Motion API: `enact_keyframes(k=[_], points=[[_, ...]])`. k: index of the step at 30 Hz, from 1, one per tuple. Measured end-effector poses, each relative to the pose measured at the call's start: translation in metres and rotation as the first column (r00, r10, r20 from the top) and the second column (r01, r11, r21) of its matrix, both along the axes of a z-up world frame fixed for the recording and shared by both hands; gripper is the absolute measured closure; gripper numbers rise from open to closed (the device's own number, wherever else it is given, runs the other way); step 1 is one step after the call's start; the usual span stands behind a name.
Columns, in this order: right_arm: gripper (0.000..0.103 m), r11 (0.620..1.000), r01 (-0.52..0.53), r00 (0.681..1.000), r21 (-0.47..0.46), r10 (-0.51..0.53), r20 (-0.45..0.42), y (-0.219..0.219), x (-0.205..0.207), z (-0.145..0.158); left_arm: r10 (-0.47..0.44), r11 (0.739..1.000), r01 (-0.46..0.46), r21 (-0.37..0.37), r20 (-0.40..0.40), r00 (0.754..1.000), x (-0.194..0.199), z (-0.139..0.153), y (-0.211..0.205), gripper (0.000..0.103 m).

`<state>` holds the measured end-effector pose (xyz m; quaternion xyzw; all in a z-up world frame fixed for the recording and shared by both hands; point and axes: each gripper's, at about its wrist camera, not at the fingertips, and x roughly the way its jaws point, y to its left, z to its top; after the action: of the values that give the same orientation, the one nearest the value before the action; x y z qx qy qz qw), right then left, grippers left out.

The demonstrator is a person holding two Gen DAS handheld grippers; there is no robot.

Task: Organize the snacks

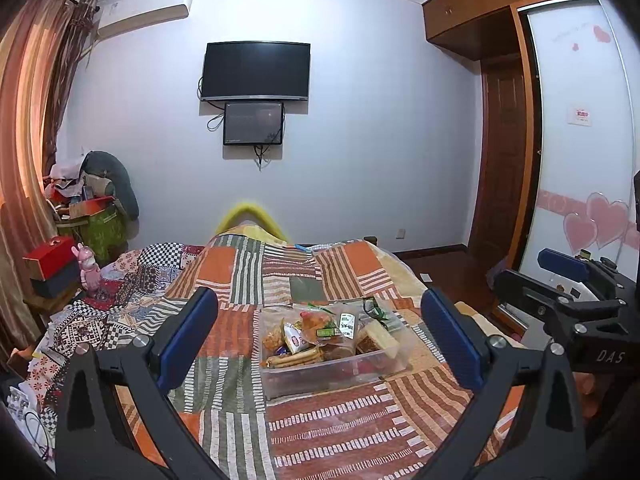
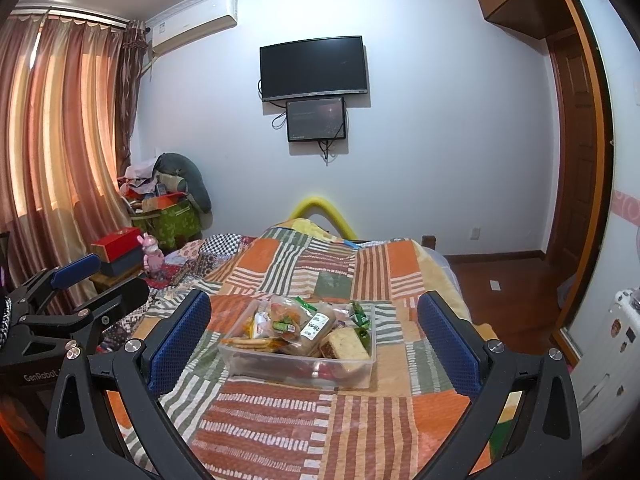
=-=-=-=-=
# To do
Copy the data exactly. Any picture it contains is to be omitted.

# Reply
Motion API: `enact_keyframes(k=[_], points=[[_, ...]])`. k: index of the step at 30 Hz, from 1, one per tuple. Measured end-effector poses, each relative to the pose measured at the call's start: translation in metres and rotation as the first column (r00, r10, r20 from the top) and the second column (r01, r11, r21) of its matrix, both along the axes of a z-up world frame fixed for the recording and shared by both hands; gripper is the absolute measured closure; gripper numbers rise from open to closed (the device's own number, wherever else it is given, runs the other way); step 1 is one step after the call's start; the usual span stands behind a name.
Columns, in this order: right_arm: gripper (0.000..0.103 m), r11 (0.620..1.000), r01 (-0.52..0.53), r00 (0.681..1.000), r21 (-0.47..0.46), r10 (-0.51..0.53), r20 (-0.45..0.42), y (-0.219..0.219), x (-0.205..0.207), z (-0.145..0.158); left_arm: r10 (-0.47..0.44), r11 (0.739..1.000), r01 (-0.46..0.46), r21 (-0.37..0.37), r20 (-0.40..0.40), r00 (0.754..1.000), x (-0.194..0.199), z (-0.139..0.153), y (-0.211..0.205), gripper (0.000..0.103 m).

`<state>` holds the measured end-effector pose (xyz m; quaternion xyzw; all in a z-up world frame fixed for the recording and shared by both hands; point and axes: each gripper's, at about its wrist camera, not at the fingertips, and x roughly the way its jaws point, y to its left, z to its top; after the action: of the values that give the same orientation, the one nearest the value before the action; x y z qx qy qz qw), right then left, grippers left out.

The demonstrator is a person holding two Gen DAS handheld grippers; there is no robot.

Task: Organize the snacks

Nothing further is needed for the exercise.